Abstract
Communication scholars have approached heterogeneous experiences in romantic interactions online from the perspective of algorithmic beliefs. People with higher algorithmic beliefs trust more that algorithms can help them find compatible matches in online dating. Such algorithmic beliefs have been theorized to have their effect through the mechanism of self-fulfilling prophecy. The current study offers a more granular test of the underlying cognitive and emotional mechanisms using a scenario-based design. Undergraduate students (N = 101) who had online dating experiences were randomly assigned to report reactions to 4 of 24 unideal online dating scenarios, producing 404 observation points. Crossed random effects modeling found that participants with higher algorithmic beliefs had more positive interpretations and fewer negative interpretations in unideal online dating situations. However, algorithmic beliefs were not related to distress. Findings suggest that algorithmic beliefs may enhance online dating experiences through facilitating more adaptive appraisal processes and offer insights for potential interventions against online dating burnout.
Introduction
More U.S. couples now meet their partners online than through other means (e.g., friends and family), and over 30% of U.S. adults report having used online dating.1,2 Despite its growing prevalence and benefits, online dating has sparked concerns. Chief among these concerns are the frustrating online dating experiences,3–6 and in general, lower relationship success compared with relationships that begin offline.7,8
These findings show challenges in navigating the complex algorithmic online dating systems. 5 To explain, online daters are typically connected through computational procedures—commonly referred to as algorithms, which are critical in understanding online daters’ social experiences. 9 Communication scholars have therefore approached online dating experiences through an algorithm-related mindset, algorithmic beliefs.4,10,11 Algorithmic beliefs refer to the beliefs that dating algorithms are a legitimate means of matchmaking; for example, people with high algorithmic beliefs may agree with statements like “Dating algorithms will provide me with better quality partners.” 10 Traditionally, views have held that love and affection cannot be calculated or approached with stringent rationality. 12 As such, the idea of finding compatible romantic matches through algorithms is novel and countertradition.

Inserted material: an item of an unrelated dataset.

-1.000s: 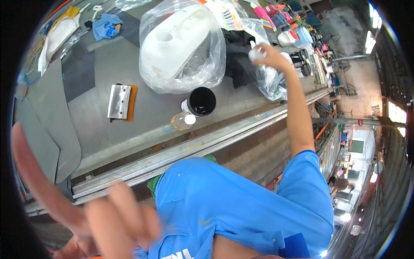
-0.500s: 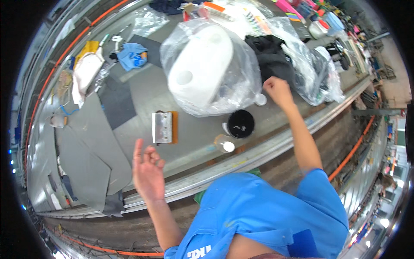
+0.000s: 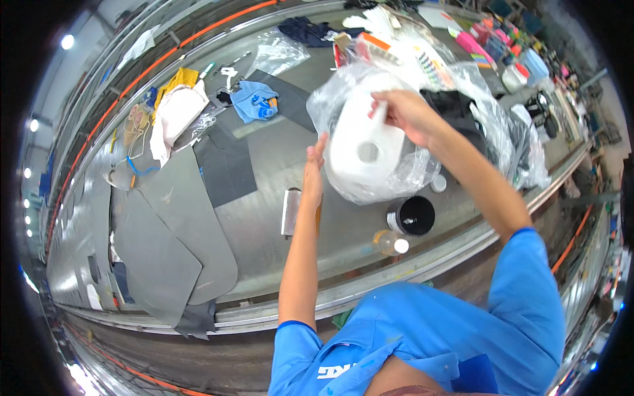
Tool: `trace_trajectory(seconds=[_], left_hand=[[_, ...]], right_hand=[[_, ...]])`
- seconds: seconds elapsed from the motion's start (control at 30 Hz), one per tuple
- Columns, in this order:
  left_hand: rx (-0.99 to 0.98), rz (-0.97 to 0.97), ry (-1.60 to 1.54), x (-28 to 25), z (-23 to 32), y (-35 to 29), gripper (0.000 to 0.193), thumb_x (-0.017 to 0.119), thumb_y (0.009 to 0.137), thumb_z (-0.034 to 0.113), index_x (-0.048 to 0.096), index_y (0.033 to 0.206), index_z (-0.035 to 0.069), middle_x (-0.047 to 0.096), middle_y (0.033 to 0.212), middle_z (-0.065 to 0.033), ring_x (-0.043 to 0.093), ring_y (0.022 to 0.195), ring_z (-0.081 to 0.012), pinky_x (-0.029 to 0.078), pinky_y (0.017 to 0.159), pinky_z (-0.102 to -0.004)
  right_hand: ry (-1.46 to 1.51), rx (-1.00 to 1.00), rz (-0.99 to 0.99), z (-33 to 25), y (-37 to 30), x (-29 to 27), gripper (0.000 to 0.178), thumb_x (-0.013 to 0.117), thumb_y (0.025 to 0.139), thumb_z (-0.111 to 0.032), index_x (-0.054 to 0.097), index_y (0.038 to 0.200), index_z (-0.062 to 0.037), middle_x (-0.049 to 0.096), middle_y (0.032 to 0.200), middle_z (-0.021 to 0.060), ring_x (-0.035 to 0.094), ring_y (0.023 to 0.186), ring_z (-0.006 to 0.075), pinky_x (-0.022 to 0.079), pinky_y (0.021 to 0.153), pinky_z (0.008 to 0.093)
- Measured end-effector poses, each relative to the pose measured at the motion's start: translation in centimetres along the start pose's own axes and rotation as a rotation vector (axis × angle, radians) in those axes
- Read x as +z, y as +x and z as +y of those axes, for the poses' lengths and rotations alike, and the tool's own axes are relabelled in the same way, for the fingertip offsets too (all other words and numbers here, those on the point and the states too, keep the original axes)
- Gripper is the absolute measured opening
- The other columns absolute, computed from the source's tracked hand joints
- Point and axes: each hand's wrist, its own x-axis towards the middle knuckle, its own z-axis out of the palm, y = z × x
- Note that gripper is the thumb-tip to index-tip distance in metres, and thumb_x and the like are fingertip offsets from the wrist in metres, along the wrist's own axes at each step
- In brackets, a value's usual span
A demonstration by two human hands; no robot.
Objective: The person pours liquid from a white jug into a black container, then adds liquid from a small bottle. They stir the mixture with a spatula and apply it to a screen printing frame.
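A clear plastic bag (image 3: 413, 173) lies mid-table, around a white rounded oblong piece (image 3: 350, 142) with a round grey spot on it. My right hand (image 3: 408, 117) reaches over the top of it, its fingers closed on a raised fold of the bagged piece; whether they grip bag, piece or both is unclear. Against the bag's left side stands my left hand (image 3: 315, 164), fingers stretched upward. Below that hand, my forearm partly covers a small silver metal block (image 3: 289, 211). A black round tub (image 3: 416, 216) and a small clear bottle (image 3: 385, 243) with white cap stand nearer me.
Dark grey sheet pieces (image 3: 158, 254) cover the table's left. Blue printed cloth (image 3: 254, 101) lies beyond them. A white round cap (image 3: 438, 183) sits near the tub. Black cloth (image 3: 456, 112) and more plastic wrap (image 3: 522, 155) lie at the right. A metal rail (image 3: 264, 315) edges the table.
Both hands have come to the bag: the right moved left onto its top, the left rose to its side. The view has shifted, so the table's things appear farther right.
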Motion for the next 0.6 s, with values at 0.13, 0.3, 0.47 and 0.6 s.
trace_trajectory(seconds=[0.13,0.3,0.47,0.6], left_hand=[[-0.056,-0.012,0.22,-1.1,-3.8,4.0,0.076,0.026,0.101,0.063,0.042,0.149,0.006,0.038,0.154,-0.0178,0.026,0.147,-0.0313,0.019,0.119,-0.047],[-0.353,0.119,0.519,-6.9,-10.8,4.5,0.087,0.032,0.095,0.072,0.045,0.145,0.003,0.045,0.147,-0.0254,0.035,0.142,-0.0358,0.03,0.113,-0.0509],[-0.271,0.063,-0.252,-2.8,-2.3,2.7,0.097,0.029,0.087,0.084,0.017,0.157,0.018,0.024,0.161,-0.0123,0.03,0.143,-0.0411,0.033,0.104,-0.0651],[-0.179,0.395,0.118,-8.3,1.1,1.3,0.089,0.025,0.09,0.08,0.016,0.158,0.024,0.036,0.156,-0.0056,0.034,0.139,-0.0307,0.024,0.106,-0.0632]], right_hand=[[-0.29,-0.122,0.015,-0.7,-2.0,1.3,0.022,0.067,0.091,-0.03,0.06,0.089,-0.0088,0.057,0.077,-0.0018,0.052,0.071,0.0084,0.041,0.069,0.0229],[-0.428,-0.285,-0.053,-3.8,-4.5,3.8,0.028,0.066,0.091,-0.032,0.057,0.081,-0.0077,0.048,0.073,-0.0033,0.042,0.063,0.0074,0.034,0.061,0.0235],[-0.457,-0.429,-0.13,-6.8,-7.9,4.2,0.026,0.063,0.094,-0.03,0.063,0.101,-0.0051,0.044,0.073,-0.0072,0.037,0.064,0.0035,0.031,0.061,0.0213],[-0.446,-0.531,-0.205,-6.0,-8.3,5.8,0.033,0.063,0.096,-0.033,0.063,0.111,-0.0033,0.045,0.075,-0.0064,0.04,0.069,0.0043,0.033,0.065,0.0214]])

Such novel beliefs can have positive effects, however, which, per previous conceptualization, can be explained by the self-fulfilling prophecy.4,10,11,13 In face-to-face interactions, it has been established that interpersonal beliefs and expectancies shape how people appraise social interactions and their subsequent response. 14 For example, individuals who are made to believe strangers dislike them prior to an interaction can interpret strangers’ behaviors as more hostile than actually are and respond in less likable ways, which can make strangers actually dislike them at the end of that interaction. 15 Sharabi in the first study of algorithmic beliefs, as well as Hu and colleagues in their follow-up studies, contended that people with higher algorithmic beliefs may have stronger faith in their online dating sessions and produce more positive appraisal of their online interaction, thus approaching their potential partners in more likable ways and perceiving better experiences online.4,10,11 Empirically, higher algorithmic beliefs have been linked to lower negative emotions online.4,10,11
Though the sociocognitive mechanism has been central to the theorizing of the self-fulfilling prophecy in the extant online dating literature, the connections between algorithmic beliefs and how users appraise a specific interaction in online dating have not been empirically examined.4,10,11 Lazarus contended that appraisals of an event are primarily concerned with the valence of the event’s impact. 16 As initial interactions online are often characterized by ambiguity and uncertainty, online daters can have both positive and negative interpretations about these interactions. 11 For example, the other person being emotionally reserved may be interpreted as “not being interested” or “being serious and taking things slow.” Both interpretation types can shape online daters’ subjective experiences and are therefore examined in the current study. 16 Aligning with prior work, general distress—a commonly assessed malignant emotional outcome—is also assessed in the current study.4,10,11 The rationale of the self-fulfilling prophecy has suggested that algorithmic beliefs can encourage more adaptive responses to online dating interactions—that is, lower negative interpretations, higher positive interpretations, and lower distress.4,10,11 We therefore hypothesized that algorithmic beliefs are negatively related to negative interpretation (H1), positively related to positive interpretation (H2), and negatively related to distress (H3).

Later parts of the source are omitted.